Michel Serres affirme que la fin de la première guerre mondiale marque aussi la fin du Néolithique, époque pendant laquelle 75% de l’humanité travaillait la terre. Ce pourcentage s’est effondré pendant le siècle dernier pour n’être aujourd’hui que de 2%.

C’est ainsi que les “années folles”, qui suivent la grande guerre, marquent le tournant d’une époque multi-millénaire et, à bien y regarder, toutes les disciplines en effet semblent avoir subi l’effet de cette rupture, jusque dans des domaines insensibles en apparence à la mode. Je l’ai constaté jusque dans le jeu d’échecs, que j’ai pratiqué un temps; l’histoire du jeu est en effet marquée par une rupture à ce moment-là. “e4 et les blancs sont mal” dit un slogan à l’époque, sous forme d’un pseudo commentaire de partie et qui exprime que si les blancs font le premier coup de partie le plus joué dans tous les temps, le pion du roi avançant de deux cases – noté e4 pour les spécialistes – alors ils sont assurés de perdre la partie. Propos outrancier s’il en est, qui dit pourtant la révolution en marche, le refus du conformisme, le désir de nouveauté qui va se concrétiser dans les nouvelles façons de jouer.

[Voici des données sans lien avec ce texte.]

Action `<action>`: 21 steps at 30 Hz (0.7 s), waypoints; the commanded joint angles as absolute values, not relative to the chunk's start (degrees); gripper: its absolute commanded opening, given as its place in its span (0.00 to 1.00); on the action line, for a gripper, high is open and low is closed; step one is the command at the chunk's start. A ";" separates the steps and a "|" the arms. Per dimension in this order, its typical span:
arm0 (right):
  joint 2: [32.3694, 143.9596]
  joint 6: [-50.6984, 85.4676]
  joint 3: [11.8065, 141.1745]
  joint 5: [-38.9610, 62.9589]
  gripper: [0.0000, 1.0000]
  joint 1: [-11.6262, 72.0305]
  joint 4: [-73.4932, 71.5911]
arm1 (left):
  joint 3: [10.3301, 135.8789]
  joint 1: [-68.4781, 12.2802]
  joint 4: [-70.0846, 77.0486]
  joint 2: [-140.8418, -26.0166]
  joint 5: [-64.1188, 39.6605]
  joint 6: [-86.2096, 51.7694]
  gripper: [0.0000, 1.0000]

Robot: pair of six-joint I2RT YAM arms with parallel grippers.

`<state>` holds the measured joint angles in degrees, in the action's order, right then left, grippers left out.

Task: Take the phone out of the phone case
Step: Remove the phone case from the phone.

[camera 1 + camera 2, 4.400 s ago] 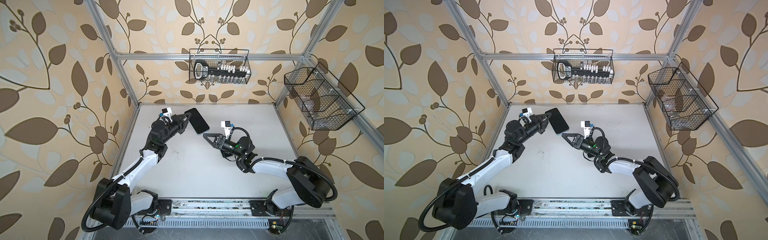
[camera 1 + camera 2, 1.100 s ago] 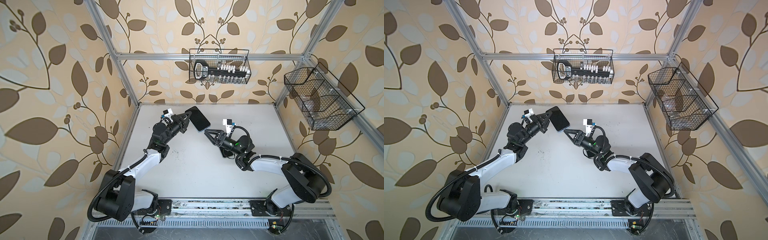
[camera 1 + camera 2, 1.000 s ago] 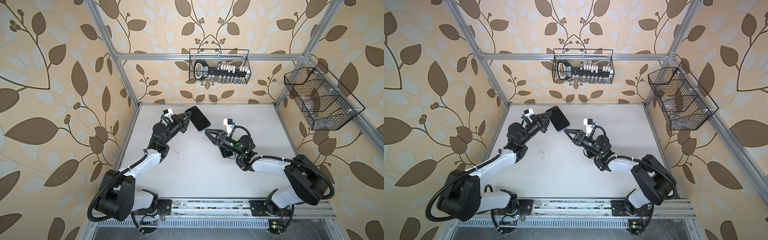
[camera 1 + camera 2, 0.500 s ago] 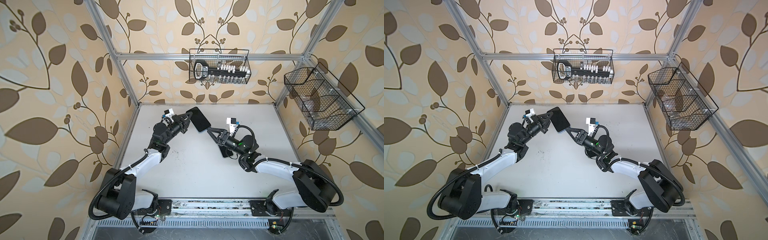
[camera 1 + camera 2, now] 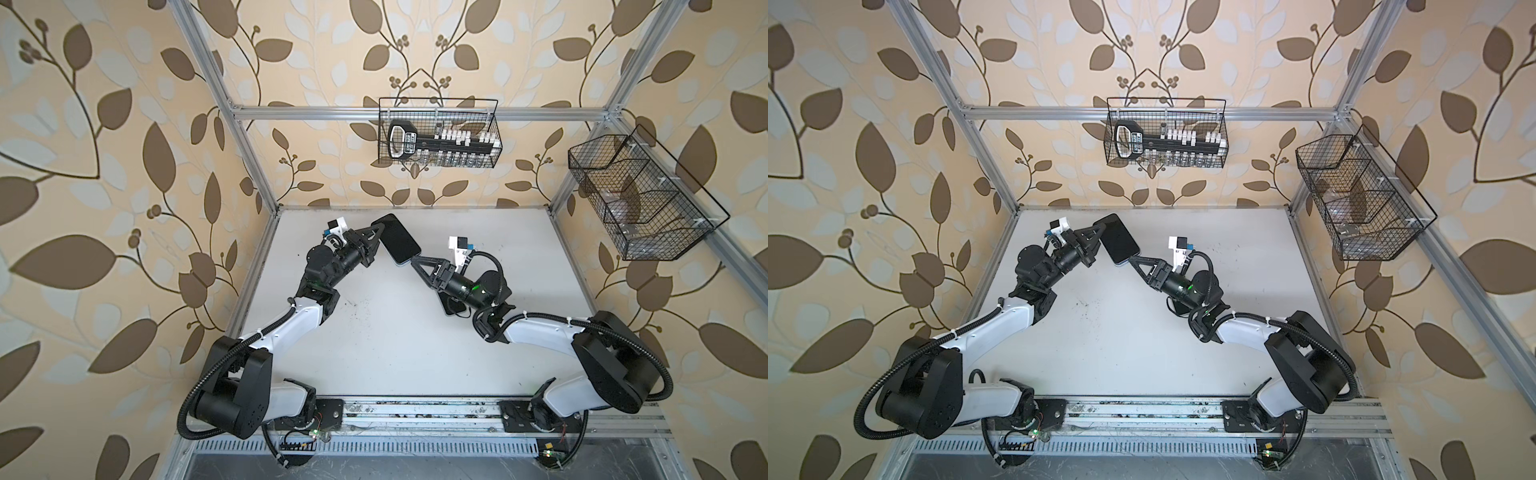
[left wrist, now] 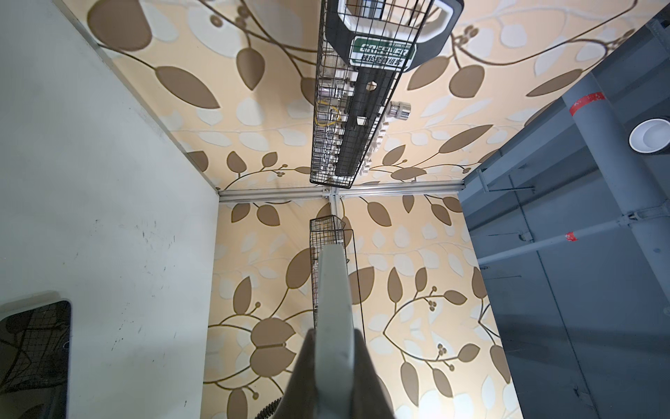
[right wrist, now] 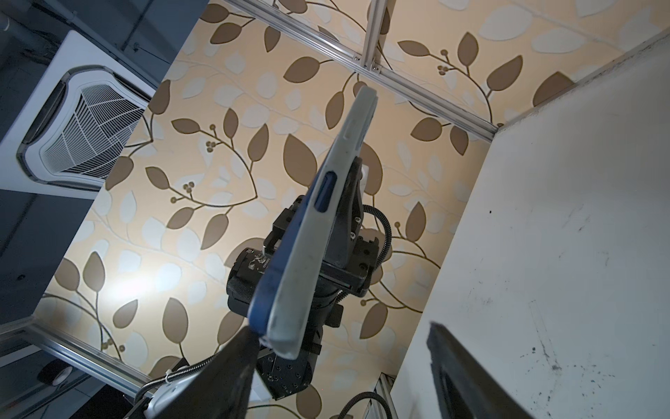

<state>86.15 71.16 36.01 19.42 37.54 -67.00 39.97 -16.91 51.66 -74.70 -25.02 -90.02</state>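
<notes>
**A:** What's over on the left?

**B:** The left pincer (image 5: pixel 379 232) is raised above the back of the desk (image 5: pixel 395 357). It is clamped on one long edge of the phone case (image 6: pixel 333 290). Its own wrist view shows both fingers pressed onto that pale grey edge.

**A:** And the phone?

**B:** The phone (image 5: pixel 400 244) sits in the case, held tilted and clear of the desk, its dark screen facing up in both top views. In the right wrist view its blue side (image 7: pixel 266 294) runs alongside the grey case. That blue band is widest at the near corner and thins farther up.

**A:** Next along?

**B:** The right pincer (image 5: pixel 419 269) stands apart with nothing in it. One finger (image 7: pixel 232 362) reaches the phone's near blue corner, but I cannot tell whether it touches. The other finger (image 7: pixel 456 370) is well off to the side, over the desk.

**A:** Anything under that arm?

**B:** A dark slab (image 5: pixel 452 306) lies flat on the desk beneath the right wrist, partly hidden. It is glossy and phone-shaped.

**A:** And beyond?

**B:** A rear basket (image 5: pixel 438 139) of wire hangs on the back wall and holds a socket set. A side basket (image 5: pixel 640 199) hangs on the right wall.
</notes>
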 commanded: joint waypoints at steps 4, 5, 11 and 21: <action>86.69 72.43 36.35 18.55 0.74 37.97 -68.12 | 40.71 -17.62 59.16 -73.24 -26.46 -91.27 0.00; 86.37 72.35 36.24 18.54 0.74 37.99 -68.07 | 40.81 -17.67 59.37 -73.52 -26.54 -91.32 0.00; 84.40 71.07 35.68 18.28 0.74 37.97 -66.36 | 41.13 -17.67 60.82 -74.97 -26.85 -92.11 0.00; 82.79 71.43 35.11 18.37 0.74 38.23 -67.01 | 41.22 -17.66 60.14 -75.25 -26.81 -91.57 0.00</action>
<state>84.75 71.07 35.94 19.00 37.82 -65.76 39.97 -16.95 53.23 -75.88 -25.56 -90.54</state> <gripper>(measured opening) 0.740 0.118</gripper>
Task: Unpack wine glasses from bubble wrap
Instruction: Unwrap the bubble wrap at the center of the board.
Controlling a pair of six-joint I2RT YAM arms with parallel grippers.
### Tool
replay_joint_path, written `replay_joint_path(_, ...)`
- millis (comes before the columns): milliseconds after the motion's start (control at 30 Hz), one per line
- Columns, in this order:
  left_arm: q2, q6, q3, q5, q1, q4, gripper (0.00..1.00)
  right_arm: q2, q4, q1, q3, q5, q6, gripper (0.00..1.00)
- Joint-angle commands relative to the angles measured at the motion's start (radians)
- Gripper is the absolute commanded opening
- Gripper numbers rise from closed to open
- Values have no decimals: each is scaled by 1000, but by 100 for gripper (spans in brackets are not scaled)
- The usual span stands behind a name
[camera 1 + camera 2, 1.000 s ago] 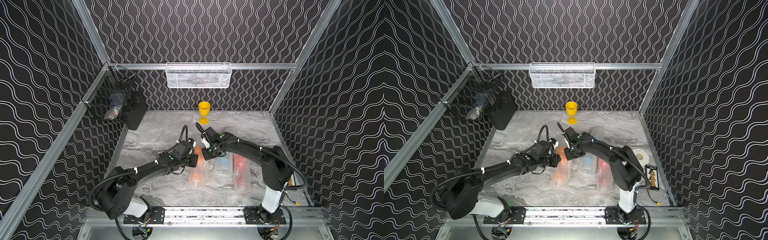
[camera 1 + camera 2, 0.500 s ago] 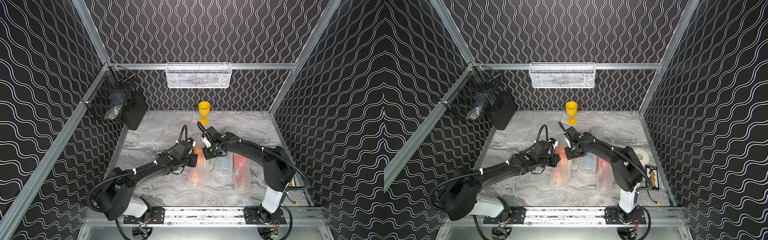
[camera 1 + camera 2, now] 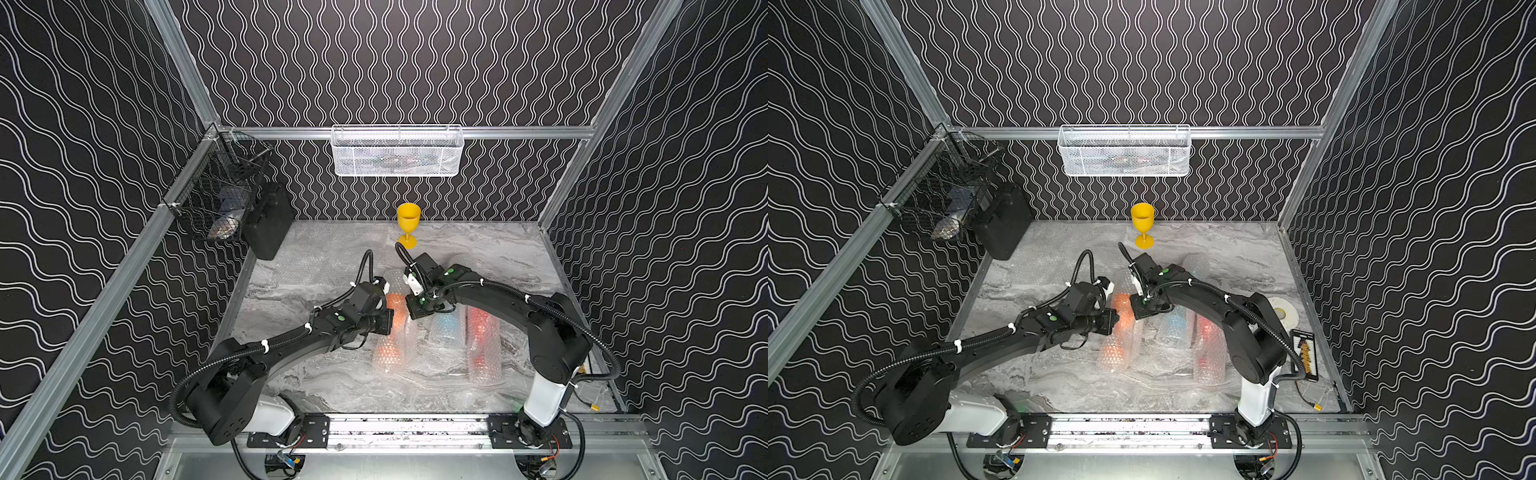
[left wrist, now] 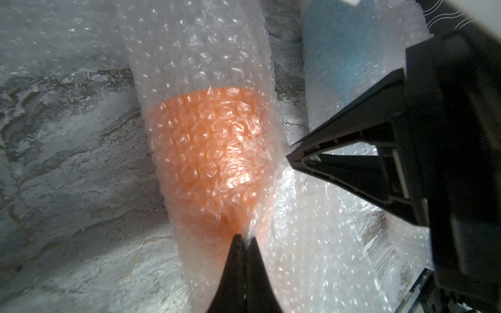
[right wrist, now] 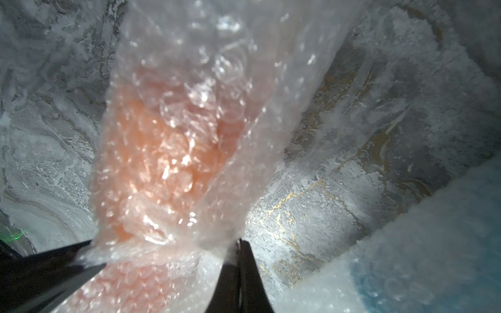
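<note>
Left gripper (image 4: 244, 241): I have it clamped on bubble wrap (image 4: 206, 48) round the orange glass (image 4: 208, 151).
Right gripper (image 5: 238, 245): pinching the opposite edge, probably to peel it open.
Position: wrapped, lying on the table (image 3: 282, 299).

A robot test cell of the lab kind, not a lived-in room. Boxed in on three sides by black panels (image 3: 374, 62) printed with white wavy lines, held in bare aluminium framing (image 3: 519, 132). Floored with a grey marble-look tabletop (image 3: 498, 257). Along the near edge, a metal mounting rail (image 3: 407, 428) with one black arm (image 3: 282, 353) bolted at the left end and another (image 3: 498, 295) at the right, exposed wiring (image 3: 286, 461) just nearer. Hung from the framing: a white mesh basket (image 3: 397, 151) on the far rail, a black wire basket (image 3: 216, 195) on the left. Propped in the far left corner, a black case (image 3: 268, 224). At the right edge in a top view, a white roll (image 3: 1283, 318) and a small black card (image 3: 1304, 353) of orange parts.
</note>
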Motion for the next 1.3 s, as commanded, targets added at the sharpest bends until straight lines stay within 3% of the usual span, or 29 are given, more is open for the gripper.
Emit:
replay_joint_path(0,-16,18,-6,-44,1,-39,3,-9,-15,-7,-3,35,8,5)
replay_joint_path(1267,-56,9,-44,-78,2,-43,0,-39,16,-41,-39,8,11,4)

Je rapporte cette révolution dans l’histoire des échecs, qui pourrait paraître parfaitement anecdotique dans la grande histoire, précisément parce qu’une vraie révolution a eu lieu, qui a touché même les disciplines les plus confidentielles et dont sa répercussion dans le domaine des échecs montre l’universalité. D’abord la littérature avec le surréalisme, la peinture bien entendu et l’art en général; mais aussi les disciplines scientifiques avec l’arrivée d’abord de la relativité générale d’Einstein – la relativité restreinte datant d’avant la guerre. Pourtant, cette théorie-là est plutôt le chant du cygne de l’ancien temps qu’un signe d’une nouvelle époque: à Einstein succèdent bientôt d’autres physiciens qui, avec la physique quantique, deviendront ses rivaux acharnés, au point de lui faire dire en argument ultime contre leur théorie: je ne crois pas que Dieu joue au dés avec le monde…

Au fond, c’est encore la fin d’un règne de créatures toutes puissantes qui, à l’instar des dinosaures dont nous avons parlé ici et dont l’extinction a ouvert la porte à une explosion de diversité; non pas cette fois une diversité génétique mais une diversité intellectuelle avec une créativité inouïe. Même l’édifice multi-séculaire des mathématiques a vacillé et a montré ses failles avec la théorie de Gödel, qui prétend (pour faire simple) qu’un système décrivant l’arithmétique ne peut être à la fois complet et cohérent; dit autrement, que la complétude implique d’avoir des failles. Faille comme, par exemple la crise de 29, qui mettra fin aux années folles en montrant la faillibilité du système économique.

Fin des certitudes dans les systèmes tout puissants; fin de l’absolutisme au profit du relativisme (ou de la relativité); fin de la foi et fin de l’église toute puissante, séparée désormais d’avec l’état; fin d’une société presque entièrement fondée sur le travail de la terre. Fin d’une époque et début du monde dans lequel nous vivons et qui n’est peut-être pas encore advenu dans sa forme définitive. Ce qui nous laisse augurer que les temps de diversité, de créativité, de nouveauté et finalement d’utopies, ne sont pas encore clos.